If you allow your eyes to scan upwards along the left-hand side (establishing a mental image for yourself), you’ll probably see an old familiar list of source objects. Rather than using a single icon to represent a multitude of sources, there will be an icon for each source type: databases, applications that can be interfaced by using an API, message queues, change data capture output from database logs, and IOT devices. And, that’s just the list for the sources that have been additionally marked as “internal.” That means, that there will be another set of icons that will be tagged as being “external”. The external icons would undoubtedly include labels such as vendor, supplier, open data, weather data, additional IOT devices, and a plethora of social media feeds. Presumably, all of this amounts to nothing unusual? Everything is seemingly okay, no?
Ostensibly, yes; but semantically, not so much.

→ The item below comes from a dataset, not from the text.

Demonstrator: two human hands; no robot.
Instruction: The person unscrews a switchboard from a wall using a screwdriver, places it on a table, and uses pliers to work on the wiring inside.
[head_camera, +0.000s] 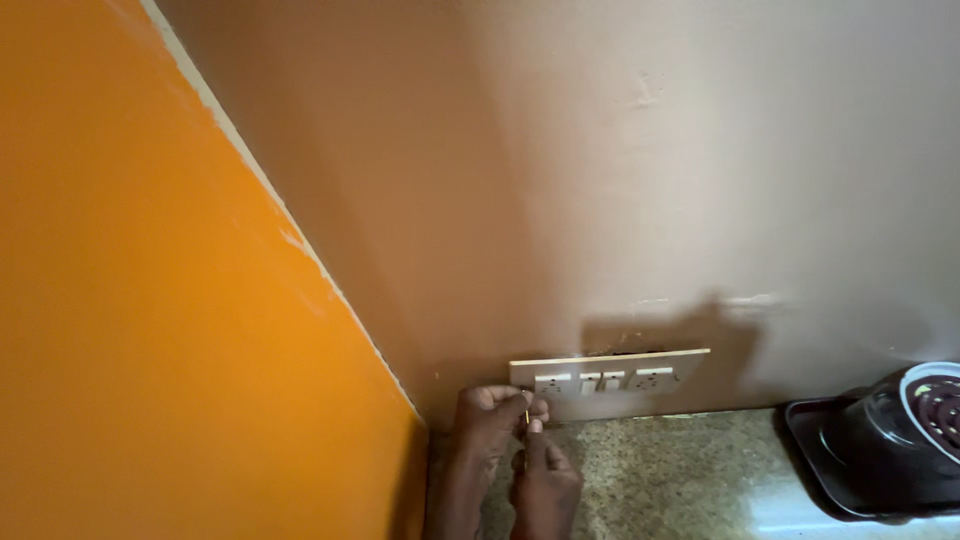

So, what’s the underlying issue here?
The issue is that the diagram, through the elongated box labeled “Data Governance,” explicitly asserts the role and function of data governance over these source feeds—all of these source feeds! The purview and expanse of data governance infers, diagrammatically at least, that the internal sources and all of the external sources too, are under the unilateral control of data governance. Semantically, does the diagram really mean what it is insinuating? Namely, can you exert data governance over assets that you don’t own or out rightly control?
Are we simply ignoring semantics or are we misunderstanding the role and function of data governance? Perhaps, another question may be, does this even matter? Let’s use this as an example, a particular person within the organization is entering things into a source system that gets shared with other internal systems. The problem with this particular person is that they often flip the month and day fields for a date when a transaction is keyed in. So that June 1 st becomes January 6 th and vice versa. A data steward or data custodian that represents “data governance” may very well have free reign to go and talk with this person about the aforementioned data quality issues and provide some additional tutelage to prevent any further reoccurrence.
In a comparable situation that, hypothetically, involves a Twitter feed, where someone is consistently misusing a word. Let’s say that word is “irony”, as ironically, irony is a word that can often be misused! For example, in Alanis Morissette’s song, from Jagged Little Pill, titled “Ironic”, she ends each verse with a question to the listener, “and isn’t it ironic, don’t you think?” However, none of the scenarios laid out in each particular verse could actually be ascertained to be ironical. The net net being is that whether you’re attempting to critique a song lyric or what someone’s writing about in a social media feed, you aren’t going to be able to exercise your team of data stewards to have a quiet word with the individual to begin improving the quality of their writing.
Semantically, the horizontal box (in our diagram) for data governance should begin somewhere under the line that is used to connect one or more of the sources with their initial targets. The message is that you can’t govern what you can’t control and for many data governance initiatives control is remarkably absent for the external sources. Additionally, the ability to assert control can invariably be non-existent or very weak even over the internal sources (because those sources may belong to other organizations and your enterprise data governance program may not be as enterprise as you’d presuppose).
In the future, if you see such a diagrammed claim, with the data governance function encompassing every source type, challenge the representation as to whether or not “data governance” factually applies to these sources. If a picture is worth a thousand words, let’s make sure we first remove the semantic dissonance from the narrative.